We also want our kids to behave politely, with kindness and to learn to play by the rules. At the same time, one of my own personal mantras is, “Rules are for suckers.” Not to say your kids should become lawbreaking mini-rebels, but it’s okay for kids to question authority and advocate for themselves. It’s also good for them to resolve conflicts with teachers, friends and even bullies without our help or intervention.
Solution: Teach Your Kid to Stand Up for Themselves
Too often kids lose their confidence as they grow up, because we urge them to always take the polite route or we rush in to fight their battles. We tell them not to rock the boat or get confrontational. We teach them to comply and go with the crowd.
Yet, we all want kids who are tough enough to really hold their beliefs when it counts, right? We want our children to become leaders who will stay strong when faced with moral dilemmas and situations they know aren’t right. We want them to advocate for their needs. That means, teaching them it’s okay to question, express dislike and even argue. As long as they’re expressing their frustration in a healthy, respectful manner, it’s perfectly fine and even positive. Urge your kids to stand strong.
Question 8: When Your Kids Want Something, Do They Get It?
When your kids want an item at the store, a special activity or another privilege, how much whining happens before you cave in? Every time my kids work to earn something they want, without fail, they appreciate it more. When they’re given an item, I might find it on the floor, tossed aside or in the bottom of a drawer. When they work to earn something, they value and treasure it. When they were younger, we went through a huge overhaul, where I cleaned out their rooms and threw out all of their toys (yes, I know, it sounds crazy, but I was seriously fed up).
Solution: Teach Your Kids to Earn Privileges
My kids have learned if they want something, they need to work to earn it. Now, of course I don’t force them to them clean the house from top to bottom. The jobs they do are in their wheelhouse and fit to their ability level.

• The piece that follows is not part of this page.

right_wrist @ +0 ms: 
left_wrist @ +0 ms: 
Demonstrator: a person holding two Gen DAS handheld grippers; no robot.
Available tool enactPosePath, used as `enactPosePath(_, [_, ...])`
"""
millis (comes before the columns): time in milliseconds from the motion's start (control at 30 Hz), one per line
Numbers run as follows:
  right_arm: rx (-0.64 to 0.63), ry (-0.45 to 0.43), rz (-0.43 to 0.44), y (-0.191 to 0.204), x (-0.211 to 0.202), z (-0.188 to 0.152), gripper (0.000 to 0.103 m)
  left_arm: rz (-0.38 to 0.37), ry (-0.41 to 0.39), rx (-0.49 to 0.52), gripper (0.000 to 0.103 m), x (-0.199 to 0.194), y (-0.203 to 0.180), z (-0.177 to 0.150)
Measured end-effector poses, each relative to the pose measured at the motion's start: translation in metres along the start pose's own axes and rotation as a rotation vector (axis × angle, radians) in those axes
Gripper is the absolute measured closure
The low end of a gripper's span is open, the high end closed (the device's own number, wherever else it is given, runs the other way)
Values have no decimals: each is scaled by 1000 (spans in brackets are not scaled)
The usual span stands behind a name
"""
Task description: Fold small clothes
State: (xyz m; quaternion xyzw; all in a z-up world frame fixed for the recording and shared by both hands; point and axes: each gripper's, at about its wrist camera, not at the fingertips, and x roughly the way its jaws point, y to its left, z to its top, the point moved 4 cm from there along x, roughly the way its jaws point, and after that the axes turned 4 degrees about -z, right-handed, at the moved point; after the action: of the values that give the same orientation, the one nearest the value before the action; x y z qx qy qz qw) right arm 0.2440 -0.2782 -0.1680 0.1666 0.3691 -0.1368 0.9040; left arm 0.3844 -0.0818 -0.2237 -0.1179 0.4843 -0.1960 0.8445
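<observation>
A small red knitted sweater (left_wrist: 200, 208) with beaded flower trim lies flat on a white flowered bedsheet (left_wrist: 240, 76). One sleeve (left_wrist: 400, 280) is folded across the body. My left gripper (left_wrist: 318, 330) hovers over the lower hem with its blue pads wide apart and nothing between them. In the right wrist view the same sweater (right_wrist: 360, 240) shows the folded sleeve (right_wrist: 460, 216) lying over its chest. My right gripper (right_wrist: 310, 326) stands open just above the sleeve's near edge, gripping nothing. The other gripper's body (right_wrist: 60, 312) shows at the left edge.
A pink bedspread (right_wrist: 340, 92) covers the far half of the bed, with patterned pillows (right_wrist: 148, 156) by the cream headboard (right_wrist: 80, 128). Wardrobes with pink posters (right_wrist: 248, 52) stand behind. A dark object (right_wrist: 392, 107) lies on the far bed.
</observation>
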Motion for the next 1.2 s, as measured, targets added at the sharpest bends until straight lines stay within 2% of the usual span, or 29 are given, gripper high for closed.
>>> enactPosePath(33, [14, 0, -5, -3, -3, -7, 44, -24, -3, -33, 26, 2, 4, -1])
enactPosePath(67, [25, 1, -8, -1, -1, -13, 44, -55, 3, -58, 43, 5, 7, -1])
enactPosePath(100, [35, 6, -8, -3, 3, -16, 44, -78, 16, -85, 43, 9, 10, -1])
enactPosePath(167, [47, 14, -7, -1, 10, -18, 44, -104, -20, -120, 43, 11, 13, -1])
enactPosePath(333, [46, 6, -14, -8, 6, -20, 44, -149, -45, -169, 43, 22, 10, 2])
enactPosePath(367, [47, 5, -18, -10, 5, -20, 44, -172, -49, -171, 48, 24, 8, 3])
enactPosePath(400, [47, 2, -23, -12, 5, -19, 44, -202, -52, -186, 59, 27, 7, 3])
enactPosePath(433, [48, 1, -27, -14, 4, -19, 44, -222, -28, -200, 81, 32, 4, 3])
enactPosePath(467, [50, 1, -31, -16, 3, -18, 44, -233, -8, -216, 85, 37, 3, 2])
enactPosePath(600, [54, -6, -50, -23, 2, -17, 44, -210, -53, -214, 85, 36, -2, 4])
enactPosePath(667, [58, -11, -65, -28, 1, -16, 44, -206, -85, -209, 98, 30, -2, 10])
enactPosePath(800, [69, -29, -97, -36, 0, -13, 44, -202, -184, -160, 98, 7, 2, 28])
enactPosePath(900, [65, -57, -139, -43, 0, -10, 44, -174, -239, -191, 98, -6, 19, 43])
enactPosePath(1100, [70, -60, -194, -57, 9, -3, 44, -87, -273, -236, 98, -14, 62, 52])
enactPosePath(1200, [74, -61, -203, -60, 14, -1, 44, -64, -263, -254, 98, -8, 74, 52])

What I discovered, when my kids learned that toys and fun were a privilege to be earned (not something to be demanded) was a total shift in appreciation and care. Suddenly my two daughters who had previously begged for a toy every time we went to the store, stopped. There were no more temper tantrums or whining. When they had items, they picked them up. They valued what they had. After this lesson, I decided we would earn “wants” in our family. I promise, it was one of the greatest shifts we went through and none of us ever looked back.

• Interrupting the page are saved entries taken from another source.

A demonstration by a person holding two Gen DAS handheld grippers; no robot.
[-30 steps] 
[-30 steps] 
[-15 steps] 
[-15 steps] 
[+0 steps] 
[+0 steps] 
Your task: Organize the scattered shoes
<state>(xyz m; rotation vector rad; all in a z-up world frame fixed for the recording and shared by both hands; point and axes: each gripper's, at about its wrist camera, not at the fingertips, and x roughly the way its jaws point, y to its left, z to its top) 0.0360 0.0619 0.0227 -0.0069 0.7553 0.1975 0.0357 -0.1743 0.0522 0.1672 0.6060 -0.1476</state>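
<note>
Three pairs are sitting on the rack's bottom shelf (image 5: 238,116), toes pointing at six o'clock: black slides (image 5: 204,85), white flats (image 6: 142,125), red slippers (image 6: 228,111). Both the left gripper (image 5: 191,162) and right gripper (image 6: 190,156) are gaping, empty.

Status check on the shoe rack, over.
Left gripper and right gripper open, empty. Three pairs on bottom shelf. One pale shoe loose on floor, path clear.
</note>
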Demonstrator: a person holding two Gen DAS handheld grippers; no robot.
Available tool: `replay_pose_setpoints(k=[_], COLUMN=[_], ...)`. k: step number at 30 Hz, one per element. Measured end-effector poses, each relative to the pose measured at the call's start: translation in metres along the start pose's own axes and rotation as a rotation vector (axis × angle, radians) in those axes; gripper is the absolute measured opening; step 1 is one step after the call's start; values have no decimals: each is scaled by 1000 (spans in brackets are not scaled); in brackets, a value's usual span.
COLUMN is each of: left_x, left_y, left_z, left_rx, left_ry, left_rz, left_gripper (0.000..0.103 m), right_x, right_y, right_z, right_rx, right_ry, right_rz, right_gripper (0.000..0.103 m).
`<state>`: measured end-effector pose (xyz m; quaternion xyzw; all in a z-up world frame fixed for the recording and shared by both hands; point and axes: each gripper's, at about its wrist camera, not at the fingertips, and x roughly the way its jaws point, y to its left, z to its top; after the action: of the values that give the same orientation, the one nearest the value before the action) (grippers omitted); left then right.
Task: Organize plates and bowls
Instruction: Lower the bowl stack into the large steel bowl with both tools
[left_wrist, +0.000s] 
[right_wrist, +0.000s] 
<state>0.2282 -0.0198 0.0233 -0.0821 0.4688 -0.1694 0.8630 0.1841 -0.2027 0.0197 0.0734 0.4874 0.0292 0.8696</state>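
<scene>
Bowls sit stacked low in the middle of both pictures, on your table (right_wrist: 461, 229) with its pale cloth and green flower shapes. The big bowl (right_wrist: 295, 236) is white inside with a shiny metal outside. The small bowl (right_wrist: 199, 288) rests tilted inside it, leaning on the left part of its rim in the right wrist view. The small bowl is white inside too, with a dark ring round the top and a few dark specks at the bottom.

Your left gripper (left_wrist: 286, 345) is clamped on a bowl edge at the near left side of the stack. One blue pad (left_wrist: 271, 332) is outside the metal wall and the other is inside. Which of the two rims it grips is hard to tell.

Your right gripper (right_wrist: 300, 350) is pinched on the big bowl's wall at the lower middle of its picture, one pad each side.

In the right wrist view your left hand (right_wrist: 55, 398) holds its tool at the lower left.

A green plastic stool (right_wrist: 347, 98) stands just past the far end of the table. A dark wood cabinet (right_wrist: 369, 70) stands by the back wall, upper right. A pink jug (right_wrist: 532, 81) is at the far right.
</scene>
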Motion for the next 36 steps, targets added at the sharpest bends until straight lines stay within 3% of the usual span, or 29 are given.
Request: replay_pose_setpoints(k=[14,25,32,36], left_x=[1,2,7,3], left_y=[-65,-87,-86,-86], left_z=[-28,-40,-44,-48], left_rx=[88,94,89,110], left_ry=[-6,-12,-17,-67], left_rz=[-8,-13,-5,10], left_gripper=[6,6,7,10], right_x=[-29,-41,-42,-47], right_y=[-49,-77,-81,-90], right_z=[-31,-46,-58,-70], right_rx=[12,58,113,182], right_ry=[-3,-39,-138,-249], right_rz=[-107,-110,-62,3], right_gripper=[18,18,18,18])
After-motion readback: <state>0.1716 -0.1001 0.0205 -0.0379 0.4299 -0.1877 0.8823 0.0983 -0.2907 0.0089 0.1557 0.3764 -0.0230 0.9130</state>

Question 9: Do You Feel Hurt When Your Kids Rebel?
When we’re in overprotective parent mode, we may fret if our kids don’t follow our instructions. We may worry if they display less-than-desirable behaviors. We may imagine a perfect, happy family all the time and worry ours doesn’t measure up. We may even take it personally and question our parenting skills. It’s hard not to feel offended when you’re ignored or receive a sassy comment.
Solution: Stay Strong and Don’t Feel Offended if Your Child Doesn’t Always Obey
Your kids aren’t going to obey every request. They’re probably not going to agree with everything you say or do (especially when they hit the pre-teen stage—look out!). Accept it’s perfectly okay. A little rebellion is normal and yes, even healthy.
Let it go. No kids are perfectly behaved all the time. In fact, most kids are perfectly behaved almost NONE of the time. It’s normal. You aren’t failing as a parent if your kids go through a tough phase, decide they don’t like you (or their siblings) today or even need space. Simply hold fast to keeping your family rules in place. Teach your kids to trust in the boundaries and parameters they’re given. Yes, this means actions have consequences.
Question 10: Do You Feel Guilty Giving Your Kids Chores?
Whether you grew up with too many chores, or never had to help out, chances are your own childhood probably comes into play when you consider your kids and the dreaded chore-chart. But, in life we all make messes. We have to learn that cleaning and organizing is simply part of living.
Solution: Don’t Be Afraid To Put Your Kids to Work
Independent kids learn how to work and help out around the house. Yes, sometimes it’s so they earn privileges but sometimes it’s because they’re part of a family and that means helping out. Often, I hear from friends with young adult kids, their sons and daughters struggle with life skills when they move out of the house. They don’t know how to clean up after themselves. They don’t understand finances. They expect the laundry to do itself.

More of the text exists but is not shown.